Ebooks

Revivals mania….

How soon is soon enough to see a show again? Prior to its current West End production, Guys and Dolls was previously seen at the National Theatre in 1996 (in a revival of its own 1982 production), so that was a gap of less than nine years. Now Whistle Down the Wind has just returned to the West End, only five years after the original production closed at the Aldwych; and in October, Les Miserables will return to Broadway, just three years since its original run closed there. The gap is clearly closing.

At this rate, musicals like these will simply be in constant rotation through our repertoire, like some old Russian theatre company. Of course, you can never get enough of Guys and Dolls; but can we really say that we need Whistle Down the Wind or Les Mis back just yet?
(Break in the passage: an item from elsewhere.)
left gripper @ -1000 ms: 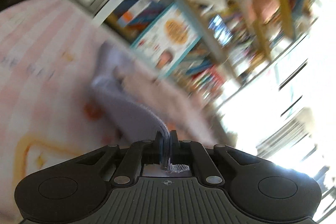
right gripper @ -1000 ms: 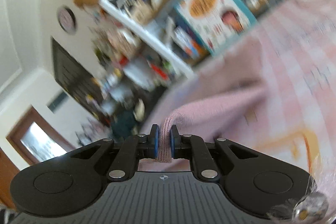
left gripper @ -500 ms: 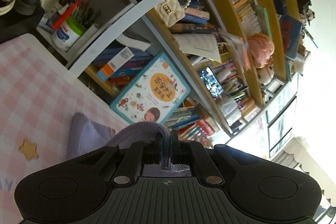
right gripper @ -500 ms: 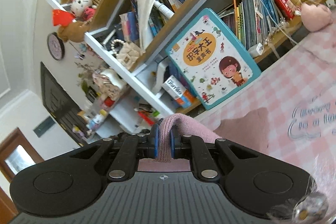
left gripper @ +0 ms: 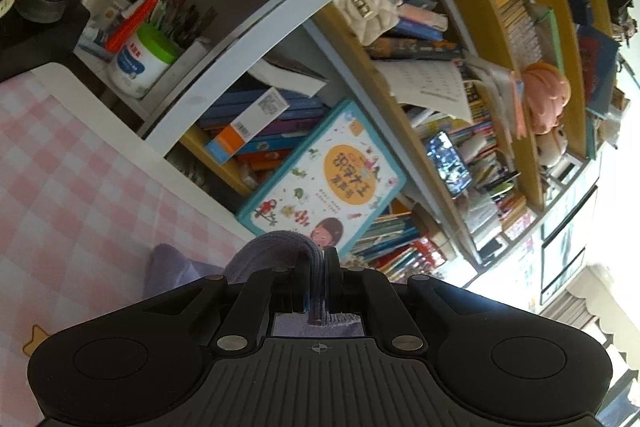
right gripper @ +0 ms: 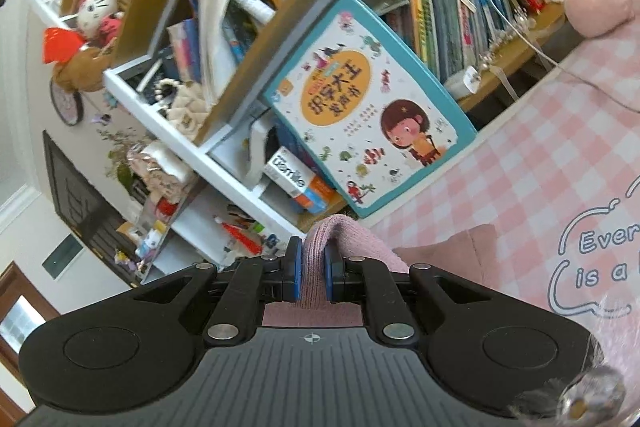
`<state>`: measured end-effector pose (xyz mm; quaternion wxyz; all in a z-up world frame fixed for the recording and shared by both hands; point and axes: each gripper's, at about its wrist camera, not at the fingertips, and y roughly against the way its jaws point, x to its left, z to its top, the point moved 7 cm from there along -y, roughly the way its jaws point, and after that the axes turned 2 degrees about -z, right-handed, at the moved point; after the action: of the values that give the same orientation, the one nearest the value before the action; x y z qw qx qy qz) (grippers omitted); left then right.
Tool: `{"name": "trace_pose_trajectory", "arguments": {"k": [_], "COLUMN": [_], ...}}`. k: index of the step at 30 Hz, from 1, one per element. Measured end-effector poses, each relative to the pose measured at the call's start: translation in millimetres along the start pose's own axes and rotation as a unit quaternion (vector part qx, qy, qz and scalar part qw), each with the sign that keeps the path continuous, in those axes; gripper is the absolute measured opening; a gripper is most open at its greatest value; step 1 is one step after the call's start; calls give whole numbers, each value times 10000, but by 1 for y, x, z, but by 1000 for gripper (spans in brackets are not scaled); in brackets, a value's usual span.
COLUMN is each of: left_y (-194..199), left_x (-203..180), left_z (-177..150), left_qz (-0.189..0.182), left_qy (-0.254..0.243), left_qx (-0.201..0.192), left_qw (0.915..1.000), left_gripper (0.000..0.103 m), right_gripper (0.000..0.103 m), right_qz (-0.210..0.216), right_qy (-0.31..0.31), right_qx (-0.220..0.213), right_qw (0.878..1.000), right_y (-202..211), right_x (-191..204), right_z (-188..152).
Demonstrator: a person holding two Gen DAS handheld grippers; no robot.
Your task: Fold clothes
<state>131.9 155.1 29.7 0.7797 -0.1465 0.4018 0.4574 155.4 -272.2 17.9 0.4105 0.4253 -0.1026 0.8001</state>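
Knit garment (right gripper: 344,247): ribbed fabric, pink in right wrist view, greyish-purple in left wrist view (left gripper: 280,247). Edge bunched into a raised fold at each view's near side. Remainder drapes down onto pink checked cloth (right gripper: 560,155), just before the teal picture book (right gripper: 368,103).

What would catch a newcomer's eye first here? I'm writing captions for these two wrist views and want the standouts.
Up front, each gripper is shut on a fold of knit garment: the left gripper on fabric that looks purple-grey, the right gripper on fabric that looks pink. Behind them a teal-edged picture book leans against a crammed bookshelf, and a pink checked cloth covers the surface below.
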Motion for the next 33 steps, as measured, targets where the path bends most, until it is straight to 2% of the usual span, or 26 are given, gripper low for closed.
{"name": "trace_pose_trajectory", "arguments": {"k": [10,22,29,30,32,33], "left_y": [-25,-39,-47,-49,-52,-52], "left_x": [24,39,52,55,60,61], "left_z": [0,-5,-12,-14,-17,-18], "left_qz": [135,167,394,453,609,707], "left_qy": [94,162,173,168,126,110], "left_qx": [181,340,493,523,576,585], "left_qw": [9997,9992,9979,9975,9964,9957], "left_gripper": [5,5,5,6,14,26], "right_gripper": [10,11,13,14,19,33], "right_qz": [-237,-377,-532,-559,-611,-633], "right_qy": [-132,-274,-363,-384,-423,-438], "right_qx": [161,345,541,567,605,569], "right_qw": [9995,9983,9965,9961,9954,9954], "right_y": [-29,-38,-48,-49,-52,-51], "right_x": [-26,-45,-57,-59,-63,-65], "right_z": [-1,-7,-12,-14,-17,-16]}}
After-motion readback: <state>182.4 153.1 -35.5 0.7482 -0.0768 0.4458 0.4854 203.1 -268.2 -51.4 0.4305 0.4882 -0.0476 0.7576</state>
But even if there was a practical reason to bring Whistle back – the theatre was available after the premature closure of The Woman in White, for a short period before Spamalot arrives in the autumn, and Bill Kenwright’s touring revival makes a pragmatic filler – one suspects a more emotional reason, too: that the composer (and perhaps not coincidentally, theatre owner of the Palace and therefore looking for a tenant) Andrew Lloyd Webber wanted to promote one of his underdog shows. Creative people are always inordinately fond of the runts of their litter: witness Lloyd Webber’s previous attempts to restore Jeeves (his ill-fated Ayckbourn collaboration) to the repertoire a few years ago.

But while Cameron Mackintosh has also, from time to time, sought to re-visit his less successful shows, like The Card and Putting It Together (which has fallen apart each time it’s been done), Les Mis already has a secure place in Broadway history, though in longevity terms, it has been eclipsed by both Cats and The Phantom of the Opera; will bringing it back so soon give it a new lease of life there (as it coincidentally becomes London’s longest-runner in the autumn), or simply prove to be greedy? Time will tell.